8.37 The GoI set up the Public Private Partnership Appraisal Committee (PPPAC) responsible
for the appraisal of PPP projects in the Central sector. During FY20, PPPAC recommended
5 projects with total project cost of ` 4,321 crore. Out of these 5 projects, 4 are railway sector
projects (passenger train projects) and 1 is port sector project. In FY21, PPPAC recommended
7 projects with total project cost of ` 66,600.59 crore. Out of these 7 projects, 1 is a telecom
sector project, 3 are railway sector projects (2 station redevelopment projects & 1 passenger
train project), 2 are MHA sector projects (Eco-tourism projects) and 1 is port sector project.
8.38 In FY21, the GoI approved the continuation of the revamped Infrastructure Viability Gap
Funding (VGF) scheme till 2024-25. Revamping of the proposed VGF scheme will attract
more PPP projects and facilitate the private investment in the social sectors (Health, Education,
Waste Water, Solid Waste Management, Water Supply etc.). The revamped Scheme is mainly
related to introduction of the two sub-schemes for mainstreaming private participation in social
infrastructure (Box 7).
Box 7: Scheme in Viability Gap Funding (VGF)
Sub scheme -1 to cater to social sectors such as Waste Water Treatment, Water Supply, Solid Waste
Management, Health & Education sectors etc. The projects eligible under this category should have
at least 100 per cent operational cost recovery. The Central Government will provide maximum of
30 per cent of total project cost (TPC) of the project as VGF and State Government/Sponsoring
Central Ministry/Statutory Entity may provide additional support up to 30 per cent of TPC.

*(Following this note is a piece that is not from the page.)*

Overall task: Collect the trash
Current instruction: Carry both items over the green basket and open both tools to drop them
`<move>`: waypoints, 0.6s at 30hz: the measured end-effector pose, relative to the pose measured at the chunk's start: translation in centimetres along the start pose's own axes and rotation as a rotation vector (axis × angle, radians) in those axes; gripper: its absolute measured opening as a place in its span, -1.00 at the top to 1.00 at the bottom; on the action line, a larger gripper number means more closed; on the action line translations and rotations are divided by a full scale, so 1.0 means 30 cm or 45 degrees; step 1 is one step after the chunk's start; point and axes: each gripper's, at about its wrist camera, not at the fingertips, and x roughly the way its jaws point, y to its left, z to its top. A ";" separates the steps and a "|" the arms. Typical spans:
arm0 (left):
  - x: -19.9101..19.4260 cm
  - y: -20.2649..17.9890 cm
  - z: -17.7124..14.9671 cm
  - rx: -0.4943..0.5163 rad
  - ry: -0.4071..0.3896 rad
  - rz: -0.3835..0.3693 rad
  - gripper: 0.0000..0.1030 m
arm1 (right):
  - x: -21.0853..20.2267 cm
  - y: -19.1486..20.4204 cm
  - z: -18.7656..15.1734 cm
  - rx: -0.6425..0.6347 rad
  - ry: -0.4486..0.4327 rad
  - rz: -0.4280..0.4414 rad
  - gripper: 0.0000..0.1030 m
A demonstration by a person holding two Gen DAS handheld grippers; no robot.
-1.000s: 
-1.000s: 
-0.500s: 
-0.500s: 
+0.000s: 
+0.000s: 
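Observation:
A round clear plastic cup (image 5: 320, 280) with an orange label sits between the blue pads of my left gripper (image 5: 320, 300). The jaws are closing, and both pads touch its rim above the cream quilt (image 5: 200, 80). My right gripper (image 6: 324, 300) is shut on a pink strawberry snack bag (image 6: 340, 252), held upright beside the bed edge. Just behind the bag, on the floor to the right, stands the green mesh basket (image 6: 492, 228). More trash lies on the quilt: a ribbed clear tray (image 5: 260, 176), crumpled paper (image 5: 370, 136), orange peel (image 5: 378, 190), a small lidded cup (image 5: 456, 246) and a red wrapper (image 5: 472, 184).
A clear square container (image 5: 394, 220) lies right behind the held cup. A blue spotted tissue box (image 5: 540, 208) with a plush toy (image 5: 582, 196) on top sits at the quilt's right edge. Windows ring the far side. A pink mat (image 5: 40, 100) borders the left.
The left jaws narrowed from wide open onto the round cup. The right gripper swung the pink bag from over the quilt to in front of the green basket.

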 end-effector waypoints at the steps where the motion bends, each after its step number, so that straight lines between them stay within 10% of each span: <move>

Sub scheme -2 to support demonstration/pilot social sectors projects. The projects may be from
health & education sectors where there is at least 50 per cent operational cost recovery. In such
projects, the Central Government and State Governments together will provide up to 80 per cent of
capital expenditure and upto 50 per cent of operation & maintenance costs for the first five years. The
Central Government will provide a maximum of 40 per cent of the TPC of the project. In addition,
it may provide a maximum of 25 per cent of operational costs of the project in first five years of
commercial operations.
Road Sector
8.39 India runs on the road, be it the passenger or goods movement, road transport is the
dominant mode of transportation in the country. The share of the transport sector in the GVA for
FY19 was about 4.6 per cent of which the share of road transport contributed roughly 67 per cent
(Figure 25).
8.40 The road network is the backbone of the transport system in India and it is very well
integrated with the multi-modal system of transportation, which provides crucial links with
airports, railway stations, ports, and other logistical hubs. With 63.86 lakh kms of rural-urban
roads and national-state highways, India is next only to the United States of America that has
a road network of 66.45 lakh km. With the proactive policy initiatives in the sector, the road
network has continuously been expanding in the country (Figure 26 and Figure 27).